Prendi meu cabelo em um coque e logo peguei o pincel.
Comecei a pincelar a tela, não tinha certeza do que ia fazer, estava ali apenas para me acalmar e organizar os pensamentos.
Logo comecei a me afundar na pintura, cada pincelada vinha com um sentimento diferente, algumas eram mais fortes, outras mais fracas, mas todas igualmente significativas. Com os olhos fechados, mexia o pincel como se ele fosse uma extensão de meu braço e usava a paleta como se fosse um órgão vital, enquanto ouvia a música calmante que tocava no ambiente.
Lágrimas começaram a escorrer dos meus olhos, mas não me importei, apenas continuei pintando.

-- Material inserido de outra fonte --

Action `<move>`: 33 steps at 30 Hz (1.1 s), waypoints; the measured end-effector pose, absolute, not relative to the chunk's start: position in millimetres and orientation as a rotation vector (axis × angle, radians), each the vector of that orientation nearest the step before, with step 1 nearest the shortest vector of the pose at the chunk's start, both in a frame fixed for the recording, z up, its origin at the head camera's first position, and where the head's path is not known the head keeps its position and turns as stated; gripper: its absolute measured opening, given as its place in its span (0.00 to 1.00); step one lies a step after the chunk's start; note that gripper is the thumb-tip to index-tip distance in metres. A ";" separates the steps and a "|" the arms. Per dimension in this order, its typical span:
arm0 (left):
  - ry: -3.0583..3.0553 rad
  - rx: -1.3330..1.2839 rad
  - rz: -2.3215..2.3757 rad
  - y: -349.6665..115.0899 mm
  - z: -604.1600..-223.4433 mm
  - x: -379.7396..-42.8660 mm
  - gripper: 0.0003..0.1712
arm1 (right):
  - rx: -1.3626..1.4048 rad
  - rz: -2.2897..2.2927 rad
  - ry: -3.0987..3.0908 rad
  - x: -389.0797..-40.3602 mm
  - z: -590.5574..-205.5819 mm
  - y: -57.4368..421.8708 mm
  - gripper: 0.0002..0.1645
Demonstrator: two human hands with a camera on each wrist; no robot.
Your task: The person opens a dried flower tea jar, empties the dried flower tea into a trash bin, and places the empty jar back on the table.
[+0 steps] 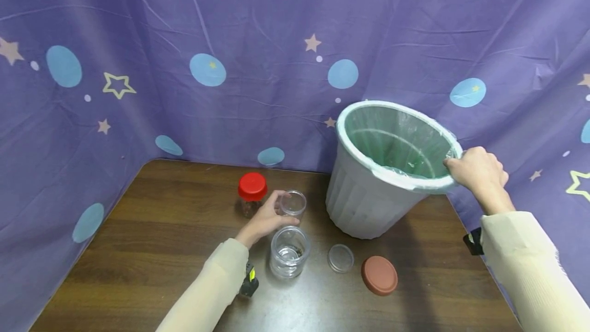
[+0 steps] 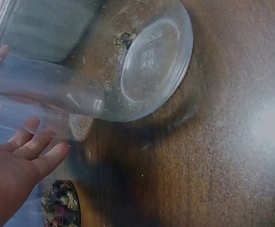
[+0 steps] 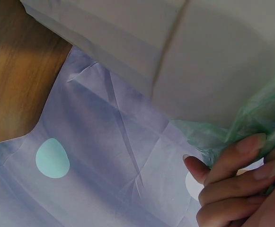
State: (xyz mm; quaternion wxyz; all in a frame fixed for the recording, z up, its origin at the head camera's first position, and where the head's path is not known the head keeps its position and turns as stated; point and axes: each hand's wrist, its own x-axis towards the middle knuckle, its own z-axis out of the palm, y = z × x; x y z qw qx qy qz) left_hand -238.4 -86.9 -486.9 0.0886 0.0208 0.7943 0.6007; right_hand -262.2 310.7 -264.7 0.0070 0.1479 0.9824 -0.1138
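My left hand [image 1: 269, 216] reaches around a small clear jar [image 1: 295, 205], thumb and fingers spread to either side of it. In the left wrist view the fingers [image 2: 35, 146] are loosely extended beside this jar. Nearer to me stands a larger clear jar [image 1: 289, 257] with dark crumbs at its bottom. My right hand [image 1: 479, 170] grips the rim of a large white trash bin [image 1: 364, 199], which leans toward the right. Its green liner [image 3: 213, 135] bunches under my right fingers in the right wrist view.
A red-lidded jar [image 1: 252, 191] stands left of the small jar; dried flowers [image 2: 61, 205] show in the left wrist view. A clear lid [image 1: 340, 258] and a reddish-brown lid [image 1: 379, 275] lie flat on the wooden table [image 1: 152, 250]. A purple curtain [image 1: 267, 24] hangs behind.
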 end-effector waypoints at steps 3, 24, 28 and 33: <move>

Mesmo não sabendo exatamente o que estava fazendo conhecia cada traço que fazia com a palma da mão.
Senti o exato momento em que as pinceladas começaram a ficar ainda mais fortes, o exato momento em que todos os sentimentos me atingiram ao mesmo tempo, e então, o momento que terminei a pintura e finalmente percebi o que havia acabado de fazer.
Abri meus olhos e olhei para seu rosto, pintado na tela que antes era tão branca e sem vida.